To travel that distance in my Mazda 6 I’d be looking at about $700 for petrol. “The cost of a cup of coffee will largely get me through my week’s worth of motoring,” says Magnusson.
The Government has made EVs exempt from paying Road User Charges to encourage their uptake — and that helps keep their running costs down — but at some stage that will change.
The other side of the equation is that the purchase price for an EV is high for a lot of people. You can find a used Leaf for upwards of $12,000 while new options range from about $60,000+.
As depreciation on the initial outlay contributes significantly to running cost calculations, they’re considered as more expensive than a petrol-fuelled car.
However, as the number of EVs being produced worldwide increases, these prices will likely come down.
5 How long do they take to charge?
This varies between vehicles and what type of charger you are using.
For Magnusson’s Nissan Leaf it would take about 10 hours to fully charge if he was using a standard wall plug compared to five hours from the specialised unit he had installed on the outside of his home.
If you are using a fast-charging station (and more are appearing around the country), it can take 10-30 minutes to recharge.
6 Do they need special maintenance?
EVs are cars and so you still need to get your regular WoF inspection and replace things such as tyres, wiper blades, brakes, etc.
In terms of what’s under the hood there are a lot less parts than in an internal combustion engine; so there is less to wear out or break.
You don’t need to go to some sort of special EV mechanic (although Tesla is a slightly different story) and Magnusson takes his Leaf to the same garage he has used for his other vehicles.
7 What happens when the battery needs replacing?
This is a question that a lot of non-EV owners have. It’s a a tough one to answer as none of the owners I talked to had needed to replace a battery — or known anyone in New Zealand who has.
The reality is that the batteries in the vehicles do degenerate over time and this will reduce the amount of charge they can hold.
It’s hard to put a timeframe on how long this will take to happen as the amount of driving, the type of driving and even the climate can affect how well batteries last.

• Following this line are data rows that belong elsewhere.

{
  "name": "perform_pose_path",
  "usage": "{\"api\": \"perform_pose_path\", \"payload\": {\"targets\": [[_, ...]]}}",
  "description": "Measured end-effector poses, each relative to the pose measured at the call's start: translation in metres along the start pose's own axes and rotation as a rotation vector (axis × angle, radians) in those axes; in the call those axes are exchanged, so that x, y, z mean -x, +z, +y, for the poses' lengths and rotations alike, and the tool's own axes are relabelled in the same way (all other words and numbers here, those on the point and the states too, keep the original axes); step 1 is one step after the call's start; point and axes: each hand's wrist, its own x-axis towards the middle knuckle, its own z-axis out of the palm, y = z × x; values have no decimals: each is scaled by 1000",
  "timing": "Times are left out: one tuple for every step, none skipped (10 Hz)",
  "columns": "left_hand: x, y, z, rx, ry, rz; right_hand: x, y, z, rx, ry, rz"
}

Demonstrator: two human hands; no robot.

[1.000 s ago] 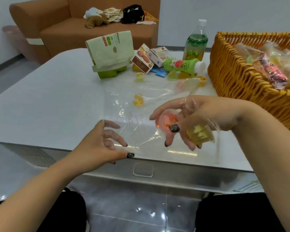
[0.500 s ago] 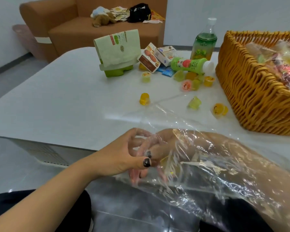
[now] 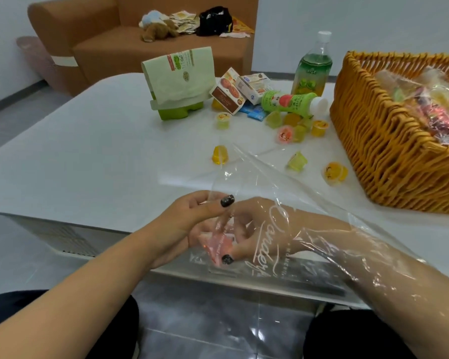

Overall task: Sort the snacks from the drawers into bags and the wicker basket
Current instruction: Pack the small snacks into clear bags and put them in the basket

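The right hand [image 3: 246, 229] is deep inside a clear bag [image 3: 283, 203], fingers curled round a pink jelly cup [image 3: 218, 246] at the bag's bottom, over the near edge of the worktop [image 3: 88, 156]. The left hand [image 3: 189, 224] pinches the bag from outside, thumb on top. Loose jelly cups [image 3: 297, 160] lie farther back, beside the wicker basket [image 3: 389, 151], which holds wrapped snacks [image 3: 430, 104].

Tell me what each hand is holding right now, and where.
The right hand is inside the clear bag, holding a pink jelly cup at the bag's closed end. The left hand pinches the bag film there from outside.
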Motion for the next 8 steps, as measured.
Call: {"api": "perform_pose_path", "payload": {"targets": [[0,0,-1,16,21,-38,9,4,-12,-59,80,-1],[-4,5,-5,-97,-29,56,18,3,-10,34,185,73],[-3,13,-8,-150,-59,56,25,10,-30,135,17,197],[-4,15,-8,-141,-25,66,35,18,-64,94,-45,267],[-7,10,-9,-163,57,97,34,21,-69,130,-127,269],[-5,8,-9,-154,72,91,40,18,-63,20,47,185],[-4,4,-11,-184,84,96,34,16,-48,-42,-39,136],[-5,1,-12,-212,99,118,27,23,-54,-45,39,139]]}}
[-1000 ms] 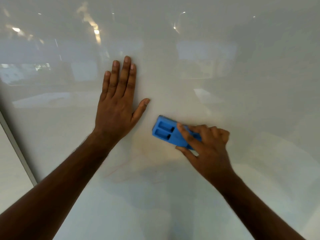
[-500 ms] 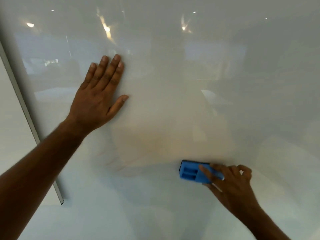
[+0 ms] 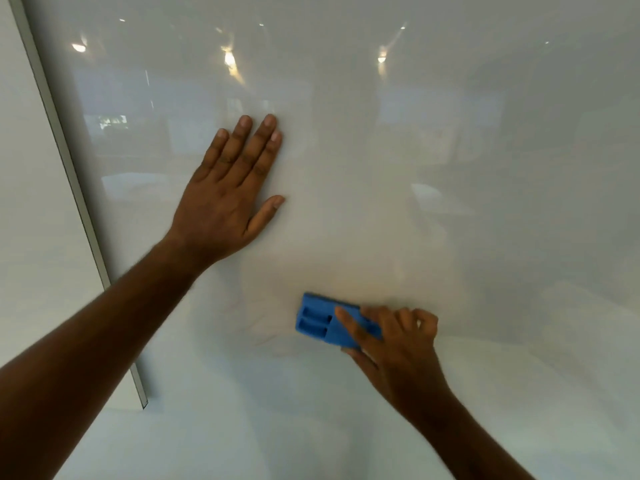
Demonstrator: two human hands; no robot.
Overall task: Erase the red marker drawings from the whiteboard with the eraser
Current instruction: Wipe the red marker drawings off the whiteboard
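No brand, label or readable writing shows on anything in view. The whiteboard (image 3: 450, 202) is glossy and fills nearly the whole view, mirroring ceiling lights and the dim shapes of a room; a thin grey metal frame strip (image 3: 69, 174) runs slantwise down its left side, with a plain pale wall (image 3: 31, 237) beyond it. Only faint pinkish smears (image 3: 263, 332) of red marker show on the board, just left of the eraser. The left hand (image 3: 225, 202) lies flat on the board, up and to the left of the eraser, its four fingers straight and close together and the thumb spread aside. The right hand (image 3: 398, 344) grips the blue eraser (image 3: 323, 322) against the board: the forefinger stretches along its back, the other fingers curl over its upper edge, and the thumb is tucked under its lower edge.
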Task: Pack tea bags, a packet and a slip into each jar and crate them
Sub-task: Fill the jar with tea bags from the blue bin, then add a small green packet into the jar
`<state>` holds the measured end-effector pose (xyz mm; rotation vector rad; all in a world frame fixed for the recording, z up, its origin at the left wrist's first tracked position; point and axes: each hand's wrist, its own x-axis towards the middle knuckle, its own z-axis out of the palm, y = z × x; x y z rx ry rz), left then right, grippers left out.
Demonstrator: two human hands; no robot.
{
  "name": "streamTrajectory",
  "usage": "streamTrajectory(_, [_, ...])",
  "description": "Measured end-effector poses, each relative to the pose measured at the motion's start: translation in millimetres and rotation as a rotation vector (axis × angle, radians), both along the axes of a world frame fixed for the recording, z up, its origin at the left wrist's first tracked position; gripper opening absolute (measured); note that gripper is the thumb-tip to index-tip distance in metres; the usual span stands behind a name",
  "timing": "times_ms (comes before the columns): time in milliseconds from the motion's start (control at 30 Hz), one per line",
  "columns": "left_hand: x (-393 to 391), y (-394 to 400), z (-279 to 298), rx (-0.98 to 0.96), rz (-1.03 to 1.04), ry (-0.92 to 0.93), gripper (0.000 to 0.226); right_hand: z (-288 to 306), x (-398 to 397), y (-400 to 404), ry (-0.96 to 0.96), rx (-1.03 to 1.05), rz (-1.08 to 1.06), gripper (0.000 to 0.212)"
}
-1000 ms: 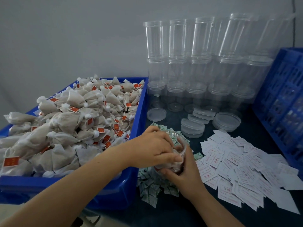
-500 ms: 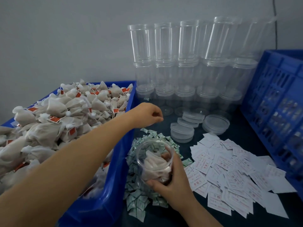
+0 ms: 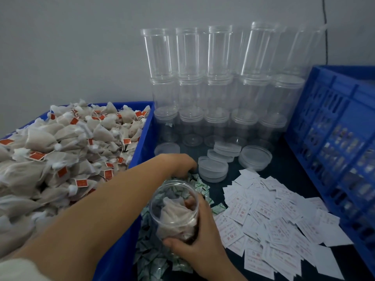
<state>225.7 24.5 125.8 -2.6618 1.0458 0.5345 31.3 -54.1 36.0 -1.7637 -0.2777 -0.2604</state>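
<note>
A dark surface (image 3: 284,175) stands before a grey wall. At six o'clock the right hand (image 3: 199,242) grips a clear jar (image 3: 174,209), upright and part-filled with pale tea bags. At twelve o'clock from the jar, the left hand (image 3: 178,165) reaches, fingers down, onto green-printed packets (image 3: 199,184); its grasp cannot be told. White slips (image 3: 274,220) lie at three o'clock.

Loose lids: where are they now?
Head view, centre-right: the loose lids lie on the dark table, before the stacked empty jars, behind the paper slips.
</note>
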Motion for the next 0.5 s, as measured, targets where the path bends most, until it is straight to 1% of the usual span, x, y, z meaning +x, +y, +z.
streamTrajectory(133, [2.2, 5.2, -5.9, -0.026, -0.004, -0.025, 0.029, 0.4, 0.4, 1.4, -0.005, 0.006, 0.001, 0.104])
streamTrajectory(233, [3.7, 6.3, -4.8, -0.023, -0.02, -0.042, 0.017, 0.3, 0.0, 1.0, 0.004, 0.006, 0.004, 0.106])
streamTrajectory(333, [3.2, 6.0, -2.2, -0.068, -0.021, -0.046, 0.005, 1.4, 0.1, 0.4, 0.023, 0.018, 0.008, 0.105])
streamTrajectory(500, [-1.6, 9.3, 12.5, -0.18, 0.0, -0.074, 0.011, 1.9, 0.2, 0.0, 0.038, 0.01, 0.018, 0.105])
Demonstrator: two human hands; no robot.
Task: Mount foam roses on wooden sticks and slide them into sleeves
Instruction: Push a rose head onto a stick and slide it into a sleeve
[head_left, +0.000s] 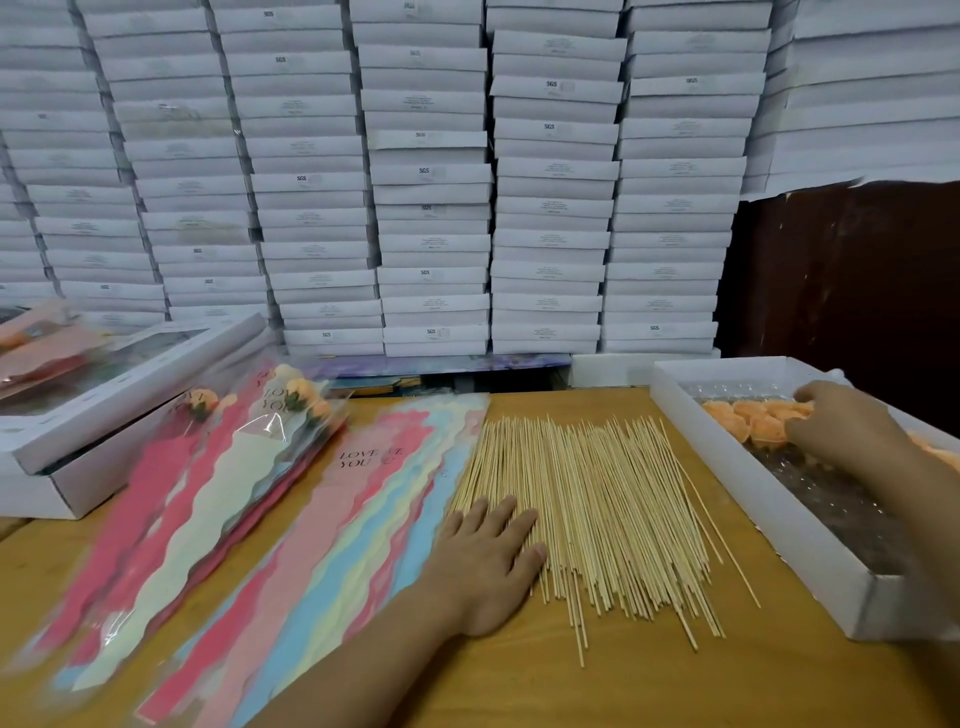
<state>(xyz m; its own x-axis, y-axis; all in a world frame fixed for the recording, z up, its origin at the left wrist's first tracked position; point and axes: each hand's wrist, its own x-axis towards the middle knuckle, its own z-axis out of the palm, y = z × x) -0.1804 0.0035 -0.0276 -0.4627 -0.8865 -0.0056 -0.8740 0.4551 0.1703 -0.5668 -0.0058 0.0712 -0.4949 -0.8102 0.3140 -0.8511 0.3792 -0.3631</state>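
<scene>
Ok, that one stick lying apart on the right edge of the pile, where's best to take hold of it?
Pinch the stray stick near its lower end, coming from above on its right side. There it lies alone on bare table, angled away from the stick pile, so fingers can likely close on it without catching neighbours. The left hand rests flat on the pile's left edge.

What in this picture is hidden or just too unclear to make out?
- Head view: the right hand reaches into the tray; its fingers are hidden behind its back, so a grip on a rose cannot be told.
- The tray's near end is cut off by the right edge.
- Small print on the stacked boxes is too tiny to read.
- The finished roses at left are motion-blurred.
</scene>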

If you keep an EV long enough, a point will come when the battery needs replacing and Magnusson says replacement batteries overseas can cost from $5000-$10,000.
The good news is that battery technology is improving so putting in a new battery in the future would mean you could travel further than in the original model.
8 You don’t have to have a garage
A lot of the owners I spoke to do not have a garage at home but that hasn’t stopped them being able to charge overnight.
Some have had an electrician set up a charging box on the outside of their house (costing about $1000) while others just use an indoor socket, and use the vehicle’s charging cord to connect through a window.
9If you can plug in your cellphone to charge, you can charge an EV
There is nothing complex about pulling into a service station and filling up a car with fuel.
It’s just as straightforward to fill up an EV. You simply pop open the cover like you would for fuel and plug in a charging cord.
It’s just like a supersized version of charging your phone or laptop — nothing fiddly or complex.
10 What is it that makes owners love their EVs so much?
If you spend any time with an EV owner, you will quickly find out how passionate they are about their vehicles.
For some it is due to the environmental benefits of zero emissions, while for others it is more about getting an equivalent of 30c per litre fuel cost savings or reducing reliance on oil from overseas.
One owner summed it up by saying that every time she heard the “click” of the plug when she charged her car, it made her feel good.